From the first line of the listing below to the line with "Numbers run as", print each line exactly, and nothing more. Leave out the pictures.

Collected data>
• • • • •
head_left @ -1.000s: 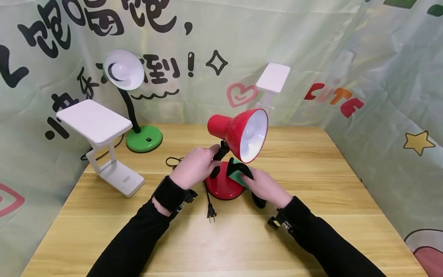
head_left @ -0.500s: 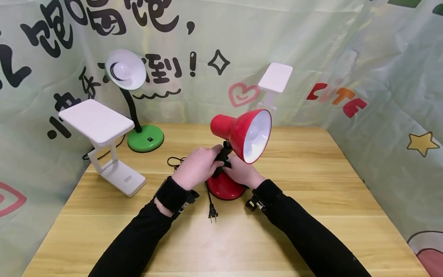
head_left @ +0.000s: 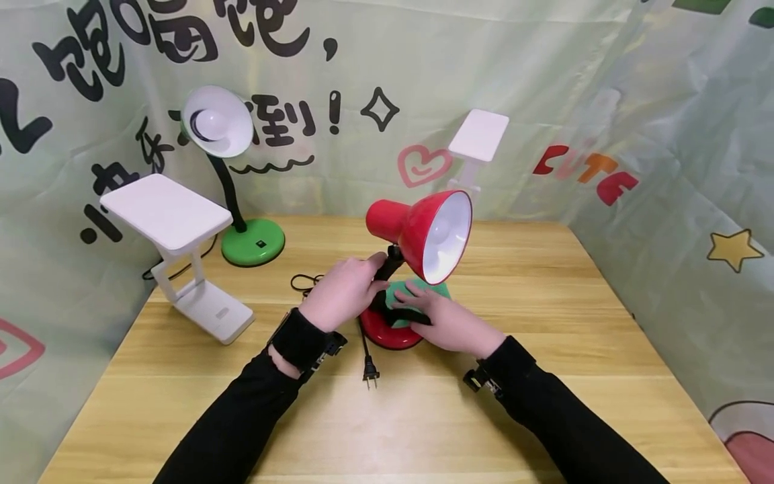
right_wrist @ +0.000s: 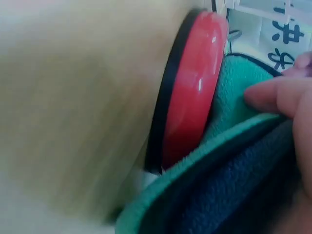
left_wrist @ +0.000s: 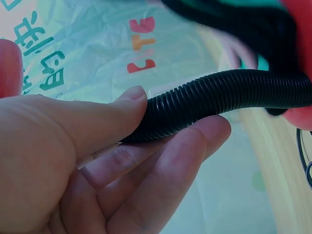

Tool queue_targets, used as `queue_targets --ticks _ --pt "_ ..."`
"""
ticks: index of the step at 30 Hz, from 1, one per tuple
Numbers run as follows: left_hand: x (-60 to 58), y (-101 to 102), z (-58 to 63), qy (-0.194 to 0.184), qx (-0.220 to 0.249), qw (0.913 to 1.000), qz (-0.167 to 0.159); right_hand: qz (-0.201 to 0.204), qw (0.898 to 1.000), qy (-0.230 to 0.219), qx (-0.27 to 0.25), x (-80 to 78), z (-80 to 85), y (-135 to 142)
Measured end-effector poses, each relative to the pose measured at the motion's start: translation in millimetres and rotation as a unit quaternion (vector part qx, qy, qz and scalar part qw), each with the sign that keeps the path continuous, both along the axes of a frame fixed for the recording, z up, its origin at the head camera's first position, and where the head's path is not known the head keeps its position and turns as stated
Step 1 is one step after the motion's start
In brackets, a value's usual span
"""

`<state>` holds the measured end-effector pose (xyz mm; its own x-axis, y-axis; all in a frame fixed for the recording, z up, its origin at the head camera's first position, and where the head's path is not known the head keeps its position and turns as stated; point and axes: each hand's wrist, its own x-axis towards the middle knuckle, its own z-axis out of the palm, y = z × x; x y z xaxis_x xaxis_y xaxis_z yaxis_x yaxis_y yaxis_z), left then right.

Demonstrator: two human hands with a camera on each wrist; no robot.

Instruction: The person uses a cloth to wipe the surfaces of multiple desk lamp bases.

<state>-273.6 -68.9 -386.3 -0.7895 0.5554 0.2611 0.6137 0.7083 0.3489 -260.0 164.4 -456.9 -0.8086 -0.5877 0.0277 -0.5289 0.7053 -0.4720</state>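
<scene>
A red desk lamp (head_left: pixel 387 218) stands mid-table, its white-lined shade turned right. My left hand (head_left: pixel 338 289) grips its black ribbed neck (left_wrist: pixel 204 100) between thumb and curled fingers. A green cloth (head_left: pixel 438 289) with a dark reverse side lies over part of the round red base (head_left: pixel 390 339). On this cloth rests my right hand (head_left: pixel 450 319), fingers spread and extended toward the neck. The right wrist view shows fingertips touching the cloth beside the base's rim, with a fold of the cloth nearer the camera.
The lamp's black plug (head_left: pixel 370 370) lies in front of the base. At left are a white folding lamp (head_left: pixel 166 212) and a green-based lamp (head_left: pixel 252 243). Another white lamp (head_left: pixel 479 136) appears behind the red one, against the printed backdrop.
My right hand went in behind the neck, then came back out to the right. Its fingers are now spread, and the cloth lies more unfolded over the base. The left hand keeps its grip.
</scene>
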Motion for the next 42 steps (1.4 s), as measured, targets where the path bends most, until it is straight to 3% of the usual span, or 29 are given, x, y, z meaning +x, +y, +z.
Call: queue_targets --ticks 6,10,14,18,25,30,35,39,42 --pt "0.8 -1 0.2 -0.008 0.0 1.0 0.002 0.033 0.997 0.034 0.068 29.1 4.0 2" --pt "0.8 -1 0.5 -0.012 -0.002 0.9999 0.002 0.067 0.994 0.039 0.073 43.3 5.7 -5" --pt "0.9 -1 1.6 -0.005 -0.005 1.0 0.002 0.101 0.991 0.031 0.08 49.7 7.5 -21" --pt "1.7 -1 2.8 0.002 -0.008 1.0 0.0 0.106 0.988 0.045 0.105 49.8 5.6 -42" --pt "3.6 -1 3.7 0.0 -0.007 1.0 -0.005 0.066 0.984 0.099 0.13 48.2 -4.0 -75" --pt "3.9 -2 3.9 -0.002 -0.008 1.0 -0.003 0.059 0.988 0.097 0.106 54.7 -3.0 -69" --pt "3.2 -1 3.2 -0.001 -0.01 0.9999 -0.001 0.046 0.997 0.036 0.048 65.2 6.2 -41" --pt "3.5 0 3.5 -0.006 -0.01 0.9999 0.001 0.002 1.0 -0.023 0.009 66.9 13.1 -14" --pt "4.0 0 3.9 -0.011 -0.008 0.9999 0.002 -0.032 0.999 -0.03 -0.013 60.9 13.4 7"
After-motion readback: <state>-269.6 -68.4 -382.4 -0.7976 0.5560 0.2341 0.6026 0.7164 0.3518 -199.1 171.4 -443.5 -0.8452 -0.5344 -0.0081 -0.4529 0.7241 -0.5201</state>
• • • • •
Answer to the problem>
head_left @ -1.000s: 
head_left @ -0.500s: 
head_left @ +0.000s: 
right_wrist @ +0.000s: 
left_wrist @ +0.000s: 

Tool queue_targets, used as `queue_targets --ticks _ --pt "_ ..."`
"""
ticks: index of the step at 30 Hz, from 1, one per tuple
Numbers run as follows: left_hand: x (-60 to 58), y (-101 to 102), z (-58 to 63), qy (-0.194 to 0.184), qx (-0.220 to 0.249), qw (0.913 to 1.000), qz (-0.167 to 0.159); right_hand: qz (-0.201 to 0.204), qw (0.898 to 1.000), qy (-0.230 to 0.219), qx (-0.27 to 0.25), x (-80 to 78), z (-80 to 85), y (-135 to 142)

The output has been completed.